Start of Data in this exercise

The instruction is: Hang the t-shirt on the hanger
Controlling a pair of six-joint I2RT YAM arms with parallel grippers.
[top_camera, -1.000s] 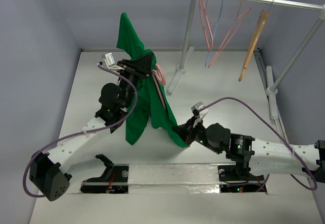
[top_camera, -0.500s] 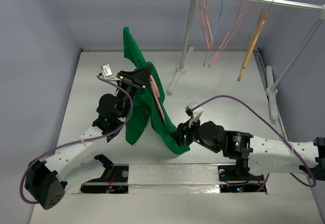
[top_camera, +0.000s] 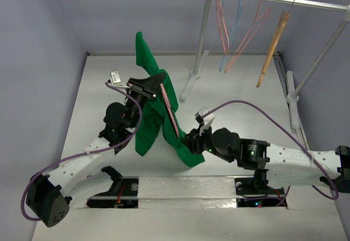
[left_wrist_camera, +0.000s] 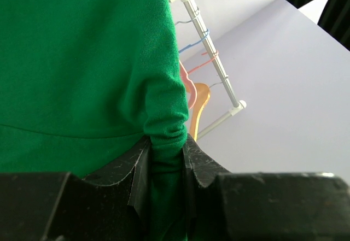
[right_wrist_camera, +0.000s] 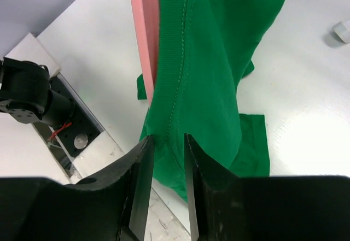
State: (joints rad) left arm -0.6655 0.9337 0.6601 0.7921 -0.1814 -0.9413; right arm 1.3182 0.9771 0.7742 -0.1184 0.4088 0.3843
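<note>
T-shirt [top_camera: 156,122]: bright green, held up off the counter [top_camera: 240,93] between the two arms. One pointed end stands up at the back and the long body hangs down and forward.
Hanger [top_camera: 170,112]: salmon-pink, and one thick arm shows as a slanted stripe against the green cloth. The rest, hook included, is hidden by fabric and the left gripper.
T-shirt and hanger: in the right wrist view the pink arm [right_wrist_camera: 145,33] lies touching the t-shirt [right_wrist_camera: 219,50] along a stitched hem, with its tip poking out at the cloth's left edge.
Left gripper [top_camera: 146,82]: raised at the top of the hanging cloth. In its wrist view [left_wrist_camera: 167,154] the jaws are nearly closed, pinching a bunched fold of green [left_wrist_camera: 82,60]. Whether the hanger is also inside the pinch cannot be told.
Right gripper [top_camera: 191,142]: low, at the bottom edge of the t-shirt. In its wrist view [right_wrist_camera: 167,145] the jaws stand narrow, closed on the hem fold that fills the gap between them.
Lower corner: a flap of green appears to lie on the counter just beyond the right jaws.
Rack [top_camera: 203,33]: white, at the far right. It carries thin pink and blue hangers [top_camera: 232,30] and a wooden hanger [top_camera: 272,41], well apart from the t-shirt.
</note>
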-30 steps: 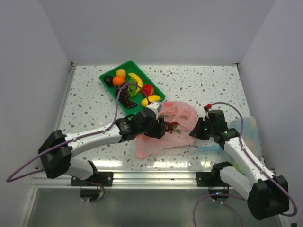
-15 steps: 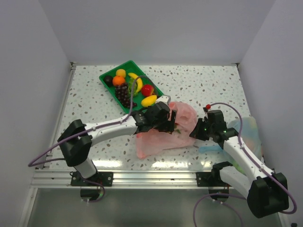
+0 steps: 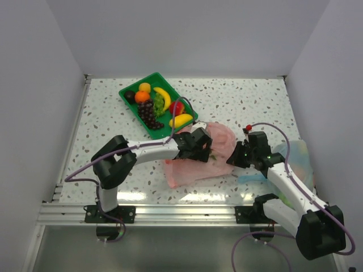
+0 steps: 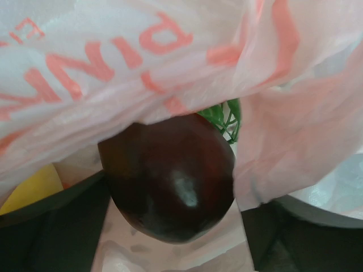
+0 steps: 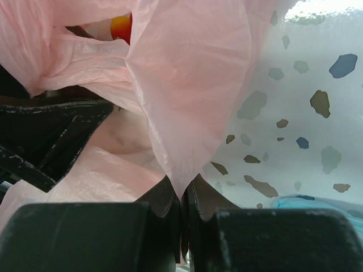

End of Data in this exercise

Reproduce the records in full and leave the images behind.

## Task answer
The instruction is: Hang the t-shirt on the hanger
Controlling a pair of six-joint I2RT YAM arms with parallel grippers.
[top_camera, -1.000s] 
[top_camera, -0.500s] 
[top_camera, +0.000s] 
[left_wrist_camera, +0.000s] 
[right_wrist_camera, +0.000s] 
State: (joints rad) left arm -0.6655 0.9337 0.6601 0.7921 -0.1814 -0.9413; right arm 1.3182 0.9771 0.7742 -0.1184 0.4088 0.3843
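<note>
T-shirt [top_camera: 156,122]: bright green, held up off the counter [top_camera: 240,93] between the two arms. One pointed end stands up at the back and the long body hangs down and forward.
Hanger [top_camera: 170,112]: salmon-pink, and one thick arm shows as a slanted stripe against the green cloth. The rest, hook included, is hidden by fabric and the left gripper.
T-shirt and hanger: in the right wrist view the pink arm [right_wrist_camera: 145,33] lies touching the t-shirt [right_wrist_camera: 219,50] along a stitched hem, with its tip poking out at the cloth's left edge.
Left gripper [top_camera: 146,82]: raised at the top of the hanging cloth. In its wrist view [left_wrist_camera: 167,154] the jaws are nearly closed, pinching a bunched fold of green [left_wrist_camera: 82,60]. Whether the hanger is also inside the pinch cannot be told.
Right gripper [top_camera: 191,142]: low, at the bottom edge of the t-shirt. In its wrist view [right_wrist_camera: 167,145] the jaws stand narrow, closed on the hem fold that fills the gap between them.
Lower corner: a flap of green appears to lie on the counter just beyond the right jaws.
Rack [top_camera: 203,33]: white, at the far right. It carries thin pink and blue hangers [top_camera: 232,30] and a wooden hanger [top_camera: 272,41], well apart from the t-shirt.
</note>
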-30 steps: 
-15 steps: 
+0 steps: 
+0 steps: 
+0 steps: 

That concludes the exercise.